Drop the pictures and restate the rest of the listing word for word.

::: Exercise data :::

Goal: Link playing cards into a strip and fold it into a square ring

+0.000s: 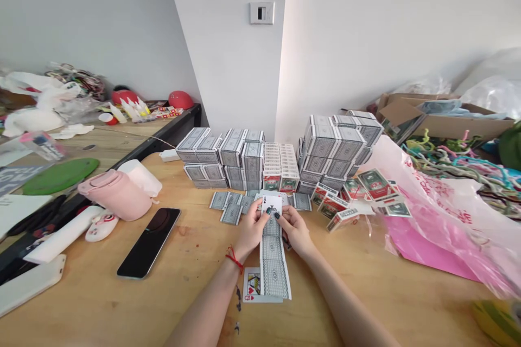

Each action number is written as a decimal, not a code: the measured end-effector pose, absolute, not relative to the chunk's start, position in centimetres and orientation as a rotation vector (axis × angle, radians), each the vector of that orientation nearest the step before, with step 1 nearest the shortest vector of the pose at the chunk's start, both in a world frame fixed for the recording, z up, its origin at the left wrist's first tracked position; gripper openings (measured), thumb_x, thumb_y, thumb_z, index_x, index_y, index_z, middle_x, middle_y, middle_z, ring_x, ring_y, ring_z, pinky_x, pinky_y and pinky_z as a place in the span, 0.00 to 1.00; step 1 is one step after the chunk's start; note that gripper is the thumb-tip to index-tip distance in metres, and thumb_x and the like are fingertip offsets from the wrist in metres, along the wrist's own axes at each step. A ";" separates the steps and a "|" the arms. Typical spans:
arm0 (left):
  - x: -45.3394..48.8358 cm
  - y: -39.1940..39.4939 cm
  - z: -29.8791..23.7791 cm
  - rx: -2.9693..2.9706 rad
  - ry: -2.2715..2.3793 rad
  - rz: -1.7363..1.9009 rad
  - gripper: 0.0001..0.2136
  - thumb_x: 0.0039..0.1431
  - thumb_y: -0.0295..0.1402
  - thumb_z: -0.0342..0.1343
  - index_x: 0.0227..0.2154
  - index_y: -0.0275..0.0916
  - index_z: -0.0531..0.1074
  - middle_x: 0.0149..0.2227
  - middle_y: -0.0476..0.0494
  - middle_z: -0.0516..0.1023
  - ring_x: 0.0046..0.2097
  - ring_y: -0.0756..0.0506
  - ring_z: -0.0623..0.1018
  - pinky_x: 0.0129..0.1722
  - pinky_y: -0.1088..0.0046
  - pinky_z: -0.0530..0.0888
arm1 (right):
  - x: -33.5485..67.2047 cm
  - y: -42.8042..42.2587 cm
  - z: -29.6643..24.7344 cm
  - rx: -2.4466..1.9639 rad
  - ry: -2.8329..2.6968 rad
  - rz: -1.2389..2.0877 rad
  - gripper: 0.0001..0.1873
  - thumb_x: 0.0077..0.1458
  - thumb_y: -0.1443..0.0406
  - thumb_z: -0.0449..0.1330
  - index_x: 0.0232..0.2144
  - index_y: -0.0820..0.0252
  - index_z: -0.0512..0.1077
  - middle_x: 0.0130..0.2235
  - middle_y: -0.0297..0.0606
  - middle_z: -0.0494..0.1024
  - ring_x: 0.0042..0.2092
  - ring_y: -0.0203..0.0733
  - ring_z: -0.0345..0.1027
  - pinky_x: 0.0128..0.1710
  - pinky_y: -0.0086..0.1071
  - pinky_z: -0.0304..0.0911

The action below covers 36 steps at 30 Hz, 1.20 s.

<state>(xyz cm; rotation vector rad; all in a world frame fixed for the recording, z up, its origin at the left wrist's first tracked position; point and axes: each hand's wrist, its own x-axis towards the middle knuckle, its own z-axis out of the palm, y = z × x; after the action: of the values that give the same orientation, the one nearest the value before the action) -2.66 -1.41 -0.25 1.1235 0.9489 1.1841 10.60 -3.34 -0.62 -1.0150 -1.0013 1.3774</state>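
- Pinching black-suited ace card [277,201] in left hand [254,222], with thumb on the face.
- Gripping with right hand [296,225] at lower right of the ace, thumb on top at the patterned cards; can't make out the curled fingers fully.
- Held centrally above wooden table [191,260], between both hands, face toward camera.
- Running down from the hands toward camera: card strip [273,260], grey patterned backs up, end to end.
- Lying partly under the strip's near end: queen of hearts [252,283], face up.
- Worn on left wrist: red bracelet [234,257].
- Scattered flat just beyond the hands: loose cards [231,213], backs up.
- Stacked farther back, left of centre: left card blocks [222,157]; right of centre, taller: right card blocks [336,146].
- Lined up between those: row of card boxes [280,161].
- Tumbled at right, near pink plastic wrap [448,227]: loose card boxes [336,209].
- Lying flat at left, well apart from hands: black-screened phone [150,243]; farther left, white mouse [101,226] near pink container [116,195].
- Mounted on wall behind: switch plate [261,13].
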 end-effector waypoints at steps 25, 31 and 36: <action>-3.9 -1.0 1.6 0.741 0.702 1.095 0.13 0.46 0.31 0.57 0.38 0.39 0.68 0.38 0.42 0.76 0.38 0.41 0.77 0.30 0.68 0.74 | 14.8 -1.8 -3.1 -1.783 -1.587 -0.003 0.15 0.50 0.65 0.51 0.41 0.60 0.70 0.47 0.46 0.70 0.51 0.50 0.55 0.47 0.43 0.55; -3.9 -0.7 1.2 0.740 0.736 1.074 0.13 0.48 0.36 0.55 0.37 0.39 0.68 0.34 0.45 0.77 0.35 0.42 0.77 0.32 0.67 0.74 | 14.8 -1.7 -2.9 -1.689 -1.438 -0.011 0.18 0.49 0.61 0.53 0.43 0.60 0.68 0.47 0.46 0.69 0.49 0.49 0.58 0.47 0.43 0.57; -3.9 -0.4 0.4 0.873 0.814 1.032 0.13 0.48 0.37 0.55 0.36 0.37 0.69 0.31 0.44 0.78 0.32 0.43 0.77 0.30 0.67 0.73 | 13.6 -2.0 -2.6 -1.619 -1.445 -0.006 0.24 0.45 0.62 0.56 0.48 0.59 0.65 0.53 0.45 0.62 0.54 0.51 0.52 0.50 0.44 0.55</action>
<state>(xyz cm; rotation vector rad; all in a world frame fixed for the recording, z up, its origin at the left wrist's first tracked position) -3.91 -0.41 0.44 0.8734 0.8139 1.0318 13.65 -1.98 -2.64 -1.6195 -1.4449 -0.0063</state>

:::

Exercise output:
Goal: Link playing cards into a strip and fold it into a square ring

+0.000s: 

Each action number is written as a decimal, not a code: the measured end-effector pose, absolute, not relative to the chunk's start, position in centimetres and orientation as a rotation vector (axis × angle, radians), each the vector of that orientation nearest the step before, with step 1 nearest the shortest vector of the pose at the chunk's start, both in a world frame fixed for the recording, z up, its origin at the left wrist's first tracked position; gripper openings (measured), thumb_x, thumb_y, thumb_z, index_x, index_y, index_z, middle_x, middle_y, middle_z, ring_x, ring_y, ring_z, pinky_x, pinky_y and pinky_z as a place in the span, 0.00 to 1.00; step 1 is one step after the chunk's start; note that gripper is the thumb-tip to index-tip distance in metres, and thumb_x and the like are fingertip offsets from the wrist in metres, along the wrist's own axes at each step. A ";" separates the steps and a "|" the arms. Typical spans:
arm0 (left):
  - x: -45.3394..48.8358 cm
  - y: -39.1940..39.4939 cm
  - z: -29.8791..23.7791 cm
  - rx: -2.9693..2.9706 rad
  - ry: -2.2715..2.3793 rad
  - rz: -1.7363..1.9009 rad
  - gripper: 0.0001..0.2136
  - thumb_x: 0.0039..0.1431
  - thumb_y: -0.0295..0.1402
  - thumb_z: -0.0342..0.1343
  - index_x: 0.0227..0.2154
  - index_y: -0.0275..0.0916
  - index_z: -0.0531..0.1074
  - middle_x: 0.0149..0.2227
  - middle_y: -0.0476..0.0494
  - middle_z: -0.0516..0.1023
  - ring_x: 0.0046..0.2097
  - ring_y: -0.0756..0.0506
  - ring_z: -0.0623..0.1018
  - pinky_x: 0.0129..0.1722
  - pinky_y: -0.1088..0.0046
  - pinky_z: -0.0530..0.0888
arm1 (right):
  - x: -33.5485..67.2047 cm
  - y: -42.8042..42.2587 cm
  - z: -29.6643..24.7344 cm
  - rx: -2.4466..1.9639 rad
  - ry: -2.8329..2.6968 rad
  - rz: -1.2389..2.0877 rad
  - gripper: 0.0001..0.1873
  - thumb_x: 0.0077..0.1458
  - thumb_y: -0.1443..0.0406
  - thumb_z: -0.0449..0.1330
  - index_x: 0.0232..0.2144
  - index_y: -0.0820..0.0252
  - index_z: -0.0512..0.1077
  - middle_x: 0.0130..0.2235
  - middle_y: -0.0297..0.0606
  - middle_z: -0.0494..0.1024
  - ring_x: 0.0042..0.2092
  - ring_y: -0.0203..0.0733
  - ring_z: -0.0345..0.1027
  - pinky_x: 0.0128..0.1710
  - pinky_y: -0.0086..0.1071
  - pinky_z: -0.0304..0.0911

The action below covers 36 steps at 30 Hz, 1.20 s.

<state>(xyz cm; rotation vector rad; all in a world frame fixed for the recording, z up, its origin at the left wrist's first tracked position; point and axes: each hand's wrist, its own x-axis towards the middle knuckle, its own z-axis out of the palm, y = z × x; after the action: of the values that give the same orientation, the one nearest the value before the action) -2.66 -1.41 -0.25 1.1235 0.9489 1.1841 10.60 -3.34 -0.62 -1.0150 -1.0013 1.3774</state>
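- Pinching black-suited ace card [277,201] in left hand [254,222], with thumb on the face.
- Gripping with right hand [296,225] at lower right of the ace, thumb on top at the patterned cards; can't make out the curled fingers fully.
- Held centrally above wooden table [191,260], between both hands, face toward camera.
- Running down from the hands toward camera: card strip [273,260], grey patterned backs up, end to end.
- Lying partly under the strip's near end: queen of hearts [252,283], face up.
- Worn on left wrist: red bracelet [234,257].
- Scattered flat just beyond the hands: loose cards [231,213], backs up.
- Stacked farther back, left of centre: left card blocks [222,157]; right of centre, taller: right card blocks [336,146].
- Lined up between those: row of card boxes [280,161].
- Tumbled at right, near pink plastic wrap [448,227]: loose card boxes [336,209].
- Lying flat at left, well apart from hands: black-screened phone [150,243]; farther left, white mouse [101,226] near pink container [116,195].
- Mounted on wall behind: switch plate [261,13].
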 end-effector waypoints at steps 25, 31 and 36: <action>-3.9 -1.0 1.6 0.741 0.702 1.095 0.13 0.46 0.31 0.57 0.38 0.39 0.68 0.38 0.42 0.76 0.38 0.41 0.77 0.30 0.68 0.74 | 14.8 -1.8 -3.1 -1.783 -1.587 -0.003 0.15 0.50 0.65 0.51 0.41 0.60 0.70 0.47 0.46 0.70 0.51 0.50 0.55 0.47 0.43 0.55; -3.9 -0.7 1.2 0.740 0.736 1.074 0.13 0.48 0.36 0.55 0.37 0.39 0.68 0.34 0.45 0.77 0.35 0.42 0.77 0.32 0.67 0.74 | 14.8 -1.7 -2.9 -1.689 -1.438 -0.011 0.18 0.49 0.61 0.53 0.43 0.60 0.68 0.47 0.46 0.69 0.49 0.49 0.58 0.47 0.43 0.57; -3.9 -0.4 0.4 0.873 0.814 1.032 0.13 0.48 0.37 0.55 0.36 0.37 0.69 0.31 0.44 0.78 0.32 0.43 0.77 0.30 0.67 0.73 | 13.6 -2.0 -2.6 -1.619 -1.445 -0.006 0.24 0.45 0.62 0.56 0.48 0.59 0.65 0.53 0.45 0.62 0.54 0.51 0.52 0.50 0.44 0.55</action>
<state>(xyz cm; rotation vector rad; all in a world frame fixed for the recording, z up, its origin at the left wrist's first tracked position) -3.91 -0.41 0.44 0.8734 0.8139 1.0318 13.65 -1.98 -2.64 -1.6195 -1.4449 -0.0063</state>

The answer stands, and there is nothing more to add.